- Occupation: Political staffer
- Known for: Conviction in the 2011 Canadian federal election robocall scandal
- Notable work: Appeared in Election Day in Canada: When Voter Suppression Came Calling (2019)
- Criminal charge: Preventing or endeavouring to prevent an elector from voting (2014)
- Criminal penalty: 9 months imprisonment; 12 months probation
- Criminal status: Paroled September 2016; sentence expired January 2017

= Michael Sona =

Canadian political figure

Michael Sona is a Canadian political figure known for his involvement in the Robocall scandal, which occurred while he was employed as a Conservative campaign worker in the Guelph riding for the 2011 federal election. During the election, voters in Guelph claimed to have received robocalls, purporting to be from Elections Canada, which falsely informed them that the location of their polling stations had changed. Sona, perhaps along with others, had arranged for the calls in an attempt to suppress voters intending to vote for other political parties.

After the allegations first arose in the media, Sona appeared on CBC's Power & Politics with Evan Solomon where he denied any involvement in the scandal. During the interview, Sona claimed he had no information about who was responsible but was "not going to take the fall for something [he] didn't do".

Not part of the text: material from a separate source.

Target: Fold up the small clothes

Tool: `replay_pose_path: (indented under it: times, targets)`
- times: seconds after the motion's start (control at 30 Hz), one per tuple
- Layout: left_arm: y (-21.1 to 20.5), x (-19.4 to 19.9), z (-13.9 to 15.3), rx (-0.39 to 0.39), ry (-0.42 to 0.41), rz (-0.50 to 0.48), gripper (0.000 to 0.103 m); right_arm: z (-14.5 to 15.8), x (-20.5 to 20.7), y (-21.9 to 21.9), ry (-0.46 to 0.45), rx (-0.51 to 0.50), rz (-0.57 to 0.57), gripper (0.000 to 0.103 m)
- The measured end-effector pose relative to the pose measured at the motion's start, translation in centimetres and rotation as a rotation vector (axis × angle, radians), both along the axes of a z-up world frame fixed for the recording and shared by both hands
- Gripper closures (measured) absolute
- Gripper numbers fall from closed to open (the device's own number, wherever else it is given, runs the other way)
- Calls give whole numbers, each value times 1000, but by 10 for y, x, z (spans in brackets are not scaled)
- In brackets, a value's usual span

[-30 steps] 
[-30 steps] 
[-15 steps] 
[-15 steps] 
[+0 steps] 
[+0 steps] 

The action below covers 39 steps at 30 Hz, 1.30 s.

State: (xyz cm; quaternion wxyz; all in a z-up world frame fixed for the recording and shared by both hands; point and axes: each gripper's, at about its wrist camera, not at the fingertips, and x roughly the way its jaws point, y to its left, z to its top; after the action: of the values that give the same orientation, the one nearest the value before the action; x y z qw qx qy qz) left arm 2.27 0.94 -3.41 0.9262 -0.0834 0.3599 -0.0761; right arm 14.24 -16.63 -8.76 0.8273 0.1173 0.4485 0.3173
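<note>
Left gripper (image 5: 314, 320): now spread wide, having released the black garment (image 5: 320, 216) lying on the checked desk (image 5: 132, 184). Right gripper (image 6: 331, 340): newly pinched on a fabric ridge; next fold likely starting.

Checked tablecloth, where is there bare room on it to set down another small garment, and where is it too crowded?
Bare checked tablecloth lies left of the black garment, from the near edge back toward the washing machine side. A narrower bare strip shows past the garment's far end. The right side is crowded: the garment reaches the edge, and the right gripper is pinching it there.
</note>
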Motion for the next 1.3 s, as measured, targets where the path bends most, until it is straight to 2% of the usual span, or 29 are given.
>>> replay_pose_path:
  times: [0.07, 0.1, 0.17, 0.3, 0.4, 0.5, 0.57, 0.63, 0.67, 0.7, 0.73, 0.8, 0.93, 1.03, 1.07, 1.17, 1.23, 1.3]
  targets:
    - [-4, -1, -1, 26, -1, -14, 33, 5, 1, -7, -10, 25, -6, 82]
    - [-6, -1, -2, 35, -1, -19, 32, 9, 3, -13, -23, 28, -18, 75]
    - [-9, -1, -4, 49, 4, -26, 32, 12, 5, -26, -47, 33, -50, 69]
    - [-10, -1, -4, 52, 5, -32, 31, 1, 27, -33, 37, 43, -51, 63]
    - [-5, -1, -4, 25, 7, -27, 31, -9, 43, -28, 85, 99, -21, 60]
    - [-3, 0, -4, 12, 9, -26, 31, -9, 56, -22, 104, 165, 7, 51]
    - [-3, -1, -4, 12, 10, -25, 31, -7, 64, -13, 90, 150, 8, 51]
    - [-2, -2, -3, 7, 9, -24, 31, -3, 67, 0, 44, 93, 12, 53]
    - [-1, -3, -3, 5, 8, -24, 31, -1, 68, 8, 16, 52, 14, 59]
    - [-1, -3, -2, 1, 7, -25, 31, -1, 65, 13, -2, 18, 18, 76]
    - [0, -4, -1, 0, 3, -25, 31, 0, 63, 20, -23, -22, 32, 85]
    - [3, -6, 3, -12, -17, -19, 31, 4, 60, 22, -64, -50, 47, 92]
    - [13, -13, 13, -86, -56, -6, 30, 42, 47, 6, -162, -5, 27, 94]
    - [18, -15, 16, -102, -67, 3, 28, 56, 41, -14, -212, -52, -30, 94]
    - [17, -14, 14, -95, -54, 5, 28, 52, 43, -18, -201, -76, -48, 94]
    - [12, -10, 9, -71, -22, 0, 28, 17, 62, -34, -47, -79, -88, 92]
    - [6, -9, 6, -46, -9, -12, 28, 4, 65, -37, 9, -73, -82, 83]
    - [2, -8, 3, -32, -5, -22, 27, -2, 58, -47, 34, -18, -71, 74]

Following investigations by Elections Canada and the Royal Canadian Mounted Police, Sona was charged with willfully preventing or endeavouring to prevent an elector from voting in an election, an offence under the Canada Elections Act. On August 14, 2014, Sona was found guilty; however, Justice Hearn noted that Sona had likely not acted alone. The Court found that Sona displayed a "callous and blatant disregard for the right of people to vote" as part of an "ill-conceived and disturbing plan". No one else has been charged or convicted in relation to this matter. Sona was the only person ever convicted of endeavouring to prevent an elector from voting. He was sentenced to nine months in prison, along with 12 months probation. The sentence was appealed, but was upheld by the Ontario Court of Appeal. He was granted parole in September 2016. The remainder of his sentence expired in January 2017.

He appeared in Election Day in Canada: When Voter Suppression Came Calling, a 2019 documentary about the scandal for which he was interviewed three times.

On January 28, 2025, Sona was charged with four counts of assault, including two counts of alleged assault by choking of a woman.